Data Sensitivity Guidelines

✅ SAFE Operations (Always Allowed)

  1. INFORMATION_SCHEMA queries - These only return metadata, not actual data
  2. COUNT(*) queries - These only return row counts
  3. Schema inspection - Column names, types, table structure

⚠️ RESTRICTED Operations (Use with Caution)
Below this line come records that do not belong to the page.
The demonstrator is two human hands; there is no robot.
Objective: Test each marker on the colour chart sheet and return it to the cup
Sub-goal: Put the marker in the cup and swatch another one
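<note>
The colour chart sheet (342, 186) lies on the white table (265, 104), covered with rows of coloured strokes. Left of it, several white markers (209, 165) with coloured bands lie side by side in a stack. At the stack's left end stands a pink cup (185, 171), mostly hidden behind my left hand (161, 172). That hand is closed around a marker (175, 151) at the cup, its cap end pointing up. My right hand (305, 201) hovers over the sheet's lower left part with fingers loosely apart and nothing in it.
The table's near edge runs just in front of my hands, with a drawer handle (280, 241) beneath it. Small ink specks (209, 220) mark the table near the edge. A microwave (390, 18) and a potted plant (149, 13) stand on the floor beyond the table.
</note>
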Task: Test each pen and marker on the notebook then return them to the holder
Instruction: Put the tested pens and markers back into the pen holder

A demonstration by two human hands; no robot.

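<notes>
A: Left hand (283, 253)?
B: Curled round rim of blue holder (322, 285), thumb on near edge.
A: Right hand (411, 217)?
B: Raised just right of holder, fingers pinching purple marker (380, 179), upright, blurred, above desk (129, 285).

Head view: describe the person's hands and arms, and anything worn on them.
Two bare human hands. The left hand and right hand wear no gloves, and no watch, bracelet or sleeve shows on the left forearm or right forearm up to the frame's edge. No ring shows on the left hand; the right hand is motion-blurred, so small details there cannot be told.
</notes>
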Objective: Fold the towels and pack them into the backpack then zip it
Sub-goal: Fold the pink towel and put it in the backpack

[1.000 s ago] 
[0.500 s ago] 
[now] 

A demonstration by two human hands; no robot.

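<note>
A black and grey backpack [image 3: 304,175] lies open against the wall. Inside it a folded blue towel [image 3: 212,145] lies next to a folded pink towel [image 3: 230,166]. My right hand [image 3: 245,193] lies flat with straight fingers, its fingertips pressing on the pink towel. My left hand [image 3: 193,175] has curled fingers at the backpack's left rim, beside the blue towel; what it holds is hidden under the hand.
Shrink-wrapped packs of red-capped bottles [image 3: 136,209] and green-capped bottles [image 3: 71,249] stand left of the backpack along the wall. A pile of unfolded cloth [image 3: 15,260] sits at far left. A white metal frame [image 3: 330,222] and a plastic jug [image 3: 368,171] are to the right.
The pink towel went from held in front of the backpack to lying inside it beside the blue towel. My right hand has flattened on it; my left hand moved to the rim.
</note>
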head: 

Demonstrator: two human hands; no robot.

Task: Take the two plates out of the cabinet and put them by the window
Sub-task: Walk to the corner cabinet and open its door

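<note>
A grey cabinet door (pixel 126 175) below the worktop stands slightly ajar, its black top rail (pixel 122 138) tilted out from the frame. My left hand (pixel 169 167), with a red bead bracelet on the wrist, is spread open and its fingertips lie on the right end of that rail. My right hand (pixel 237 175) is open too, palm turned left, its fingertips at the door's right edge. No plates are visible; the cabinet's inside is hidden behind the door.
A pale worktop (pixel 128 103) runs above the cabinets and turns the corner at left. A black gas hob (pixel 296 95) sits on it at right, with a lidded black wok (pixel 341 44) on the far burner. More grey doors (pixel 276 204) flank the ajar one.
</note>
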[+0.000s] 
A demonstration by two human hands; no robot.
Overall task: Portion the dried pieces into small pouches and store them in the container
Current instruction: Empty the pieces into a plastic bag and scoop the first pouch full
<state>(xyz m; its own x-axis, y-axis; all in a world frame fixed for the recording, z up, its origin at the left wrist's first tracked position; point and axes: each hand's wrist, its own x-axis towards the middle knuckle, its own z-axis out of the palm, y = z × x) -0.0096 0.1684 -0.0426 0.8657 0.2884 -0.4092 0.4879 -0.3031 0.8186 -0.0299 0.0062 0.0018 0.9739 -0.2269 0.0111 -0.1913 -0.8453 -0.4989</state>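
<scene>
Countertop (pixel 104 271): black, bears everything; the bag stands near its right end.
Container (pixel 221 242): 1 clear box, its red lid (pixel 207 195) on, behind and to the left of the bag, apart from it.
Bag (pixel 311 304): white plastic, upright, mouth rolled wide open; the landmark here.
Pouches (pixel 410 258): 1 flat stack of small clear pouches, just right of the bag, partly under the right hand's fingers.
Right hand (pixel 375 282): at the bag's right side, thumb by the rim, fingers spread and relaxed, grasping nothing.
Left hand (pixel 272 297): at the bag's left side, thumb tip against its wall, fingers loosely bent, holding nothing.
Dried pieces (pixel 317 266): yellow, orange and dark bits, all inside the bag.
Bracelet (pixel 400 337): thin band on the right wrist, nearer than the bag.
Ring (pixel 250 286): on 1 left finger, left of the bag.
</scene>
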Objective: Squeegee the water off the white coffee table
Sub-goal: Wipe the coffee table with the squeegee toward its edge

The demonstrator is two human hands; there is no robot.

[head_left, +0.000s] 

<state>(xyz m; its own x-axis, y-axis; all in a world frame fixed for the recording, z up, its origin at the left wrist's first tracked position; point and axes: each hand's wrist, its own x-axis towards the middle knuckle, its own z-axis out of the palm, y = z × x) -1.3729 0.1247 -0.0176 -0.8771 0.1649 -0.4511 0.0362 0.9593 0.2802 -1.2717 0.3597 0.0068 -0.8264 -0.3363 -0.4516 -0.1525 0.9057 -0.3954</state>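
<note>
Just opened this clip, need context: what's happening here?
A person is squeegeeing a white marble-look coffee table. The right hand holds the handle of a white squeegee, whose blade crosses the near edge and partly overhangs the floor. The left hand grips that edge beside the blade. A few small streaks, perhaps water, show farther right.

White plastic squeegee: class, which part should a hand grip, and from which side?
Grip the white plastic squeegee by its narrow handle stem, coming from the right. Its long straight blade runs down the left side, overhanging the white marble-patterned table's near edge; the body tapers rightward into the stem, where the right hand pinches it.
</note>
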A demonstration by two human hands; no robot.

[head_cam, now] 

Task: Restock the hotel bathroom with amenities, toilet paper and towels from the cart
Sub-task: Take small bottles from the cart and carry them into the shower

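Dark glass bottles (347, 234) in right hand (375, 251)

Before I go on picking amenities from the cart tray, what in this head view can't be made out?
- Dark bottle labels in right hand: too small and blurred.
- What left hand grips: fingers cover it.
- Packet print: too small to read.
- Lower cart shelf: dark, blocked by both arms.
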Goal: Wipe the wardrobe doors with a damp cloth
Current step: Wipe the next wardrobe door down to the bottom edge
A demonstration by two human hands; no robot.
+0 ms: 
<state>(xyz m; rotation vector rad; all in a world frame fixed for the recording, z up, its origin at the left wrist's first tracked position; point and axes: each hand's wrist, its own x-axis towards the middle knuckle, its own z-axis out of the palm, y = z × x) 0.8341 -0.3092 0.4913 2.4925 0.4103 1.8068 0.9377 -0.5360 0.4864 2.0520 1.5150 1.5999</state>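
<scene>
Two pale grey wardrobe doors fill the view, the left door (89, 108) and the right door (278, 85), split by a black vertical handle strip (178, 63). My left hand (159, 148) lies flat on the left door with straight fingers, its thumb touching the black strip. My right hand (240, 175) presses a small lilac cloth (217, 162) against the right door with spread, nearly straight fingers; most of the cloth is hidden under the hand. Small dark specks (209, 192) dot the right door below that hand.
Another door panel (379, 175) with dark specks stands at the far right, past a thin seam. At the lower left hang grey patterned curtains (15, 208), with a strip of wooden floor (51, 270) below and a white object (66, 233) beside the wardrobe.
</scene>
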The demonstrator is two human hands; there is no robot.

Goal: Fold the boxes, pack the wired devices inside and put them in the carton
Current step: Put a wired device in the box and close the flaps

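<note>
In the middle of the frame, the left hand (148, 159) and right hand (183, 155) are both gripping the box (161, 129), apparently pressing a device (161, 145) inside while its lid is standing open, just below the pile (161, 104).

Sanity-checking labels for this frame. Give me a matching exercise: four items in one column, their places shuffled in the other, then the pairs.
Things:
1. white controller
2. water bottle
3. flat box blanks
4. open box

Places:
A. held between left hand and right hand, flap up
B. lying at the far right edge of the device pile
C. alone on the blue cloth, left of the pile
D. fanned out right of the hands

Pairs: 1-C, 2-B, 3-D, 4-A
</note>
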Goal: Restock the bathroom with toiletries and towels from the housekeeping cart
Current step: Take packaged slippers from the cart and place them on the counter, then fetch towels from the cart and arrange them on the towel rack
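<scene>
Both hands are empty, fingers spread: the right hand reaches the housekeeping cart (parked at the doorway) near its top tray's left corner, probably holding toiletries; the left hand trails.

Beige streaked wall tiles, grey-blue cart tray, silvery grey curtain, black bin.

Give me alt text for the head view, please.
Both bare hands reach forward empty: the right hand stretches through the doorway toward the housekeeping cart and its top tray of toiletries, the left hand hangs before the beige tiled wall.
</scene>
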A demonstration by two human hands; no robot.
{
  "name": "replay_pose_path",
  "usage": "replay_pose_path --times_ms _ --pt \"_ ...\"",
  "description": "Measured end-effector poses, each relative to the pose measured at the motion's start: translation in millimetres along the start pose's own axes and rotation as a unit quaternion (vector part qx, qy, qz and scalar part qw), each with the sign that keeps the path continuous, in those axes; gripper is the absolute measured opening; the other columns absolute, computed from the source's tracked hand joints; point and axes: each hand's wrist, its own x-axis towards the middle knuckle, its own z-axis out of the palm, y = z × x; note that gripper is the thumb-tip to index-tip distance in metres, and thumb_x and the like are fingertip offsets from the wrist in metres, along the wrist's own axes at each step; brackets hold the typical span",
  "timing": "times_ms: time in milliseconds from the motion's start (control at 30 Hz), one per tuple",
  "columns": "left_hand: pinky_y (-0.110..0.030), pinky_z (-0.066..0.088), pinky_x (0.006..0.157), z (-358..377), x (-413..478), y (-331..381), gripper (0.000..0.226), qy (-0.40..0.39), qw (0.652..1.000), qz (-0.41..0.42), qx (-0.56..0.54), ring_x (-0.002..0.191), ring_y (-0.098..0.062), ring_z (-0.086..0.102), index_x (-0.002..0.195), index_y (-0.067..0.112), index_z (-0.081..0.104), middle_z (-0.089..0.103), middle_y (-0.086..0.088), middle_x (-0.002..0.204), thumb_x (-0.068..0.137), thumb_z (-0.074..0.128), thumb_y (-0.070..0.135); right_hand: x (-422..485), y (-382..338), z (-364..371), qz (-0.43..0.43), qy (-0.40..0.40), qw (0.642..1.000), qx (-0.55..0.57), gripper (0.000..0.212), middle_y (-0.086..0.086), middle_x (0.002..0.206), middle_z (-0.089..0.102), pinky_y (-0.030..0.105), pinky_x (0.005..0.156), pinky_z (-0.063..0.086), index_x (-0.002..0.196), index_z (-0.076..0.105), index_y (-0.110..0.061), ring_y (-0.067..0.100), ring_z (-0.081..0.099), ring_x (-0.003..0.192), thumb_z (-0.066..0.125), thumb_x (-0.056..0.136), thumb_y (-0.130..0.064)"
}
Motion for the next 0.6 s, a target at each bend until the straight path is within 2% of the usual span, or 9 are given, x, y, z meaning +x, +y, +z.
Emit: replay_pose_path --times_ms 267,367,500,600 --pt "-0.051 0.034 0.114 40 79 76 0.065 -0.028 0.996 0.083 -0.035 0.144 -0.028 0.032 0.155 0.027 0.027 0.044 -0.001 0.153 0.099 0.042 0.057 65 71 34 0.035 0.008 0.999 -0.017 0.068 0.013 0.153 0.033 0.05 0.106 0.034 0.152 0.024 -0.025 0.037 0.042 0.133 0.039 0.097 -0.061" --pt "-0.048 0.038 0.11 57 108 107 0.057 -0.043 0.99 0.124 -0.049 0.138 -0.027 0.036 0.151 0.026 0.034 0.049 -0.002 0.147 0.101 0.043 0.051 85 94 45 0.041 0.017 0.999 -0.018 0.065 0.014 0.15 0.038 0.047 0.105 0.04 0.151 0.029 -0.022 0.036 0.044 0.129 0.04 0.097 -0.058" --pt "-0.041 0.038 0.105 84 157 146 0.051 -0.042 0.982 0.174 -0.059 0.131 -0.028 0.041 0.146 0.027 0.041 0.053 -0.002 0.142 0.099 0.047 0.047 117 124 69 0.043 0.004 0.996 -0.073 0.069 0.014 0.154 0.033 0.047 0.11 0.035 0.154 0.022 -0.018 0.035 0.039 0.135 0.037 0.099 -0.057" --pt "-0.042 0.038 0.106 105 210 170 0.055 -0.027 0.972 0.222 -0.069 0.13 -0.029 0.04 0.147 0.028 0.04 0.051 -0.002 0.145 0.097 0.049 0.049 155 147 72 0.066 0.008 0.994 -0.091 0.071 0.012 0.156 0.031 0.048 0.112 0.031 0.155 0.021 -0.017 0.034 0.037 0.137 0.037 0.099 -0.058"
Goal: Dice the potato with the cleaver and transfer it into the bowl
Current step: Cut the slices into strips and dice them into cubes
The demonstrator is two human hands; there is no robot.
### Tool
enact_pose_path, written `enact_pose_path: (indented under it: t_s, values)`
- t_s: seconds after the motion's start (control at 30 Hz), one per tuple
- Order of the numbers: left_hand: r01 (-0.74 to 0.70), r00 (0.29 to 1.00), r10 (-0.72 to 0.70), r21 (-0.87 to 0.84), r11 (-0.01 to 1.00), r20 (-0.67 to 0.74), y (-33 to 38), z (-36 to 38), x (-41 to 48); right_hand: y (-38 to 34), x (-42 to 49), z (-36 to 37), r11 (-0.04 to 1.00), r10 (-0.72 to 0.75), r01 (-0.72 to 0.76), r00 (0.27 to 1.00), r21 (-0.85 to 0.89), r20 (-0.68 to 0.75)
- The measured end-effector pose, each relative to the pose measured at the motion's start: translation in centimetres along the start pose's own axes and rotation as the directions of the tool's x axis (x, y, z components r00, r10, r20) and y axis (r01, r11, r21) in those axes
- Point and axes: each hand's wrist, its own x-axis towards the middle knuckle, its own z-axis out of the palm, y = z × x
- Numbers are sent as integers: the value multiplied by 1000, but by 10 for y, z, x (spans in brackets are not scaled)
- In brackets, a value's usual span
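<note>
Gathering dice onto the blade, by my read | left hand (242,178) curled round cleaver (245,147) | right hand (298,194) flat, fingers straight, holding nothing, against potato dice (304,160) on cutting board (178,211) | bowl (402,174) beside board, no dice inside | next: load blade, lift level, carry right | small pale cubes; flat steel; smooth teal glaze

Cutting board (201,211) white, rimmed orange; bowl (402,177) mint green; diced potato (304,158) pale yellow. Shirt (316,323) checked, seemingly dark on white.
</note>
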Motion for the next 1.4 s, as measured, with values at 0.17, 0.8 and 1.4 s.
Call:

  1. Querying actual content from:

    • People/staff data tables
    • PII-containing tables
    • Customer financial data
    • Authentication/security tables
  2. When in doubt:

    • Stick to INFORMATION_SCHEMA queries
    • Use COUNT(*) to verify table exists
    • Ask the user before querying actual content

🚫 NEVER Do This

  • Query actual rows from
    people
    ,
    staff
    ,
    hibob
    tables
  • Export PII data to local files
  • Query authentication credentials or tokens
  • Access customer financial details without explicit permission

Error Handling

Common Errors and Solutions

Error: "Not found: Table"

# Solution: Check the table exists first
bq query --project_id=monzo-analytics --use_legacy_sql=false \
  "SELECT table_name FROM \`monzo-analytics.DATASET.INFORMATION_SCHEMA.TABLES\`
   WHERE table_name LIKE '%SEARCH_TERM%'"

Error: "Access Denied"

# Solution: You may not have permissions for that project/dataset
# Try a different project or ask the user about access

Error: "Syntax error"

# Solution: Ensure you're using Standard SQL (--use_legacy_sql=false)
# Check backtick usage around project.dataset.table identifiers

Best Practices

  1. Always use fully-qualified table names with backticks:

    `project-id.dataset.table`
    
  2. Use LIMIT for exploratory queries to avoid large result sets:

    SELECT * FROM `project.dataset.table` LIMIT 10
    
  3. Check row counts before running expensive queries:

    # First check size
    bq query --project_id=monzo-analytics --use_legacy_sql=false \
      "SELECT COUNT(*) FROM \`project.dataset.table\`"
    
    # Then run full query if reasonable
    
  4. Use dry-run for cost estimation (for expensive queries):

    bq query --dry_run --use_legacy_sql=false "YOUR_QUERY_HERE"
    
  5. Export large results to file:

    bq query --project_id=monzo-analytics --use_legacy_sql=false \
      --format=csv "YOUR_QUERY" > output.csv
    

Quick Reference Commands

# Schema check
bq query --project_id=PROJECT --use_legacy_sql=false \
  "SELECT column_name, data_type FROM \`PROJECT.DATASET.INFORMATION_SCHEMA.COLUMNS\`
   WHERE table_name = 'TABLE' ORDER BY ordinal_position"

# Row count
bq query --project_id=PROJECT --use_legacy_sql=false \
  "SELECT COUNT(*) FROM \`PROJECT.DATASET.TABLE\`"

# List tables
bq query --project_id=PROJECT --use_legacy_sql=false \
  "SELECT table_name FROM \`PROJECT.DATASET.INFORMATION_SCHEMA.TABLES\`
   ORDER BY table_name"

# Table metadata
bq query --project_id=PROJECT --use_legacy_sql=false \
  "SELECT table_name, row_count, size_bytes
   FROM \`PROJECT.DATASET.INFORMATION_SCHEMA.TABLES\`
   WHERE table_name = 'TABLE'"

When to Use This Skill

Invoke this skill when you need to:

  • Query BigQuery tables or datasets
  • Inspect table schemas or column types
  • Count rows or check table existence
  • Export table metadata
  • Verify data before running dbt models
  • Investigate data issues or table structures
  • Find tables by naming patterns

Integration with dbt Workflow

When working on dbt models in the analytics repository:

  1. Before creating import models - Use BigQuery CLI to inspect source schemas
  2. Before running dbt - Verify source tables exist and have expected structure
  3. Debugging dbt failures - Query actual tables to understand data issues
  4. Validating generators - Check that column types match between source and generator

Remember: Always respect data sensitivity guidelines and use INFORMATION_SCHEMA when possible.